Don’t get hoodwinked by end of financial year sales

Don’t get hoodwinked by end of financial year sales

The ads have already started for end of financial year sales for all sorts of things. This is particularly true for businesses – “buy now and get your tax deduction before June 30” is the typical advertisement.

So, is there a real benefit in buying before June 30 or is it just a clever marketing trick?

Well, it depends on a number of factors.

From the perspective of obtaining some form of tax benefit, the factors on which it depends include the following:

1. Is the item a capital good such as a car or machinery? If so, then there is probably very little tax benefit in buying it before June 30 (as opposed to after June 30).

This is because generally you can’t claim a tax deduction for the full cost of a car or plant and machinery. All you can claim is depreciation and depreciation is generally worked out based on the useful life of the asset (this could be 10 years) and time you held the asset during the particular year.

So if you bought it on June 30 (using the above example) you would only be entitled to claim a deduction for 10% of the item each year for 10 years. If you bought the item on June 30 then you could only claim a deduction for one day (out of 365 days) for the 10%. For example, a $100,000 asset would give you a deduction of $10,000 per annum. If you acquired the asset on June 30 then you could claim 1/365th of $10,000, or $27.40.

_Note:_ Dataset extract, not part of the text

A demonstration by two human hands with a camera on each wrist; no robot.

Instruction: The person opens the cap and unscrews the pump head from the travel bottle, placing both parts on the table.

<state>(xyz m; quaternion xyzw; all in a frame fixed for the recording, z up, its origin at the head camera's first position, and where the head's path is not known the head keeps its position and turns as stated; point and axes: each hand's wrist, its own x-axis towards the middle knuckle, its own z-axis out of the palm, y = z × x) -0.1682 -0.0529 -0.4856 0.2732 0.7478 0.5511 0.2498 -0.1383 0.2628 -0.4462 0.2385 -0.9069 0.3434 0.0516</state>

2. However, there are special rules for “small business” entities and these are generally more favourable.

A “small business” taxpayer is one with turnover of less than $2 million for the current and/or the previous income year. This threshold applies to all businesses you own, so if you have more than one then you will need to add their turnover together.

The concessions are generally as follows:

a) Immediate write-off for most depreciation assets costing less than $6500 each. However, please note that this was to be reduced to $1000 from January 1, 2014 but the legislation to effect this is tied to the repeal of the mining tax and has not yet been passed by Parliament. It is therefore unclear whether the legislation will be passed and if so, whether the reduction to $1000 will be backdated to January 1, 2014 or takes effect from the date the legislation is passed. This will depend on the composition of the new Senate from July 1.

b) The “pooling” of most other depreciating assets (irrespective of how long they are expected to last) and obtain a 15% deduction for the first year (regardless of when it was purchased during the year) and 30% for subsequent years.

c) Claim an accelerated initial deduction for motor vehicles. However, please note that this was also to be reduced to $1000 from January 1, 2014 but the legislation to effect this is tied to the repeal of the mining tax and, as mentioned previously, has also not been passed by Parliament.

d) If you make a pre-payment for an expense that lasts less than 12 months (e.g. a fortnightly advertisement in the papers from now to December) you can claim all of it immediately and it does not need to be proportioned.